Beberapa waktu lalu, junjungan saya Elon Musk menyatakan hal ini:
Am departing presidential councils. Climate change is real. Leaving Paris is not good for America or the world.--- Elon Musk (@elonmusk) June 1, 2017
Benar, Amerika Serikat melalui presidennya yang fenomenal itu telah menyatakan akan keluar dari Paris Agreement, kesepakatan Konvensi Kerja PBB tentang perubahan iklim. Isinya sederhana saja: dunia bersepakat untuk menghentikan pemanasan suhu global hingga tak lebih dari 2 derajat celcius dari level era pra-industri, dan jika bisa, 1,5 derajat Celcius saja. Bersepakat tentunya harus disertai dengan perencanaan dan aksi jangka panjang. Begitu Trump mengumumkan keluarnya AS dari Paris Agreement, banyaklah figur publik dan CEO yang menyatakan keluar dari presidential councils,salah satunya Elon Musk, CEO Tesla dan SpaceX.

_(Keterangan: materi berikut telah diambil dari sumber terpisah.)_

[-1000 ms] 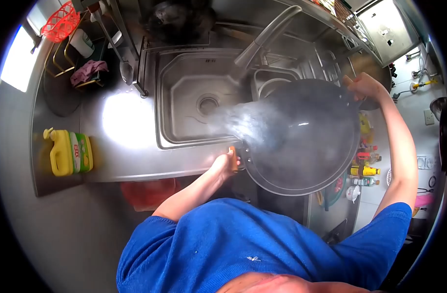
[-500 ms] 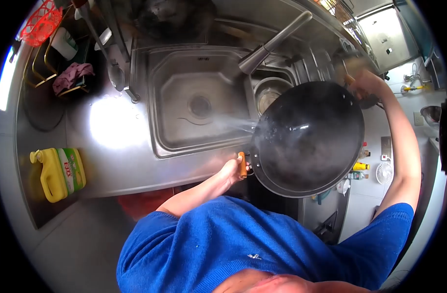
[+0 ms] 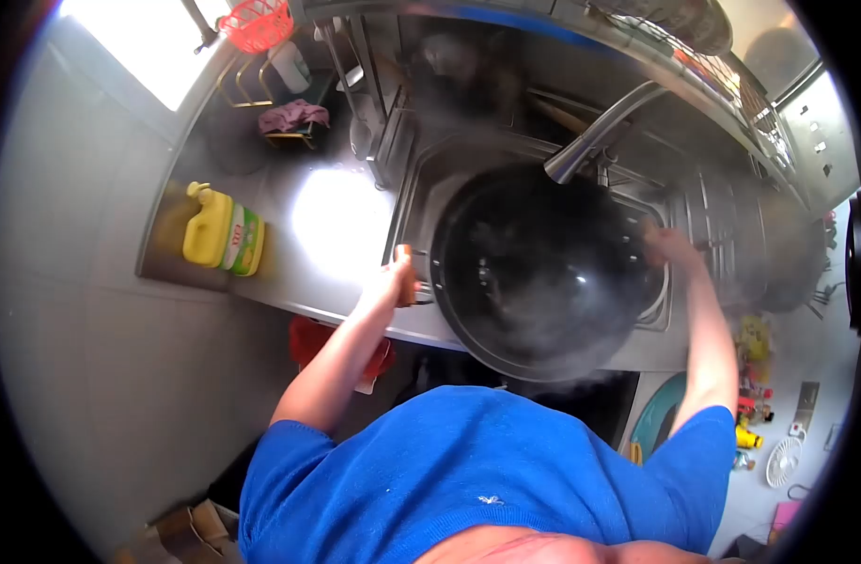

Meski secara resmi baru bisa keluar dari Paris Agreement (karena ada aspek legalnya) di tahun 2020, mundurnya Amerika Serikat sebagai salah satu negara penghasil emisi gas rumah kaca (GRK) jelas mempengaruhi motivasi dan komitmen negara lain. Padahal negara-negara di dunia sudah bersepakat bahwa pemanasan global karena perubahan iklim harus ditanggulangi dengan aksi bersama dan dalam skala yang besar. Semakin banyak orang yang tinggal di water-stressed area,tanaman sulit ditumbuhkan, hingga punahnya berbagai spesies (paling ikonik terlihat kepunahannya: beruang kutub).
Di mana posisi Indonesia? Jokowi bukan Trump, dan begitulah yang kita harapkan bahwa Indonesia akan memegang komitmennya dalam mengurangi emisi GRK dan berperan aktif dalam menanggulangi dampak perubahan iklim.
Komitmen Indonesia
Tahun 2010, Indonesia sudah pernah menyatakan komitmen pengurangan emisi GRK pada dunia internasional. Angka yang dijanjikan pada waktu itu adalah mengurangi 26% emisi dari BAU/business as usual (kondisi tanpa aksi apa-apa) di tahun 2020 dengan usaha sendiri dan sebesar 41% dengan bantuan internasional (cocok ya dipakein tagar #KerjaBersama, hehe). Komitmen ini dipertegas dengan berbagai peraturan termasuk peraturan presiden.
Energi adalah salah satu sektor yang menyumbang emisi GRK terbesar (nomor satunya lahan). Pelakunya tidak lain dan tidak bukan adalah bahan bakar fosil. Kehidupan kita dikelilingi bahan bakar fosil, lho. "Masa sih Mbak, aku ke kantor naik sepeda lho, nggak pake BBM kan itu, " ada yang berujar. Bagus, Mbak, tenanan. Masalahnya adalah, kita hidup di era "terang". Kita menikmati listrik untuk penerangan, pendingin ruangan, hingga mengisi daya alat elektronik. Listrik di Indonesia bersumber dari pembangkit listrik batubara. Dan gimanaaa? Yak, batubara adalah bahan bakar fosil.
Komitmen Indonesia pada dunia ini juga ditegaskan oleh Presiden Jokowi melalui nawacita program pemerintahannya, yang mencita-citakan tercapainya kemandiran energi dan ketahanan energi nasional. Di sektor energi, target spesifik yang ingin dicapai adalah porsi energi terbarukan sebesar 23% di tahun 2025. Namanya target ya kudu ambisius ya, cyin.